As we’ve highlighted, consumers expect a safe, secure, and convenient online experience, especially when it comes to opening an online account. Anything less will result in abandonment by a significant portion of would-be customers.

To emphasize what’s at stake regarding the opening of new online accounts, we estimate that approximately 56 million Americans have had a new account (such as a bank account, credit card, or ecommerce account) opened in the past 12 months without their authorization. Consequently, 77 percent reported that the opening of an unauthorized account would impact their likelihood of doing business with the company that opened the fraudulent account.

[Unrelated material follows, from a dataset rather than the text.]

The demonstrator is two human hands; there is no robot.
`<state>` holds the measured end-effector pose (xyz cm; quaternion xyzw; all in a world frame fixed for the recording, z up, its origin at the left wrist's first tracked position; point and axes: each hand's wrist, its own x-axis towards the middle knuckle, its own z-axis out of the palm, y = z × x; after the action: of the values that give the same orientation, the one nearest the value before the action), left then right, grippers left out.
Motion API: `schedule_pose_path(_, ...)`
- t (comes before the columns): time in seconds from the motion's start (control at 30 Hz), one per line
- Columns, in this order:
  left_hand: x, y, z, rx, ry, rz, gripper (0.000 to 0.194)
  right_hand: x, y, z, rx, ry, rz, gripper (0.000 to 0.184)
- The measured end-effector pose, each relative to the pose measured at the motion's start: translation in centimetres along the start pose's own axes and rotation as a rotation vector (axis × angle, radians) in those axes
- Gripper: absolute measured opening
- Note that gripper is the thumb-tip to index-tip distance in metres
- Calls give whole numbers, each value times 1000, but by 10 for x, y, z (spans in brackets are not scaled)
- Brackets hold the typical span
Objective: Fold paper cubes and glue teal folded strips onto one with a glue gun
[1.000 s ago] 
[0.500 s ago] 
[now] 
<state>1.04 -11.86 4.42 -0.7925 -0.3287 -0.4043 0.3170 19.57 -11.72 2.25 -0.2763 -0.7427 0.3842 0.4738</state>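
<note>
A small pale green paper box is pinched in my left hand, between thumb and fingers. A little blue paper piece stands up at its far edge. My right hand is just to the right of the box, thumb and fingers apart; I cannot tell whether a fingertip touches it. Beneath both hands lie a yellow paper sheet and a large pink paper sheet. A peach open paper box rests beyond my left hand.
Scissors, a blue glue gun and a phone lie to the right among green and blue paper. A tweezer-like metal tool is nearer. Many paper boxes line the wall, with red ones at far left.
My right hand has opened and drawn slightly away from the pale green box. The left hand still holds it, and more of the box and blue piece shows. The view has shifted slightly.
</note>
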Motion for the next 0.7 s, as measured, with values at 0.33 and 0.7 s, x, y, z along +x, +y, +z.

To balance the need for security with convenience, financial institutions need access to technology that employs a layered approach to facilitate new account openings. That’s why many financial institutions rely on an orchestrated approach that integrates the appropriate processes and technology to deliver a streamlined account opening process. In fact, in our Seventh Annual Fraud Survey, a staggering 96 percent of those surveyed believe that identity verification could be a strategic differentiator.

IDology partnered with nCino to ensure financial institutions have the modern identity verification and anti-fraud capabilities they need to provide customers with a competitive advantage. By combining a best of breed online account opening solution with best of breed identity proofing and fraud solutions, we help financial institutions onboard more customers, with less friction, while mitigating account takeover and synthetic identities in their online and mobile channels.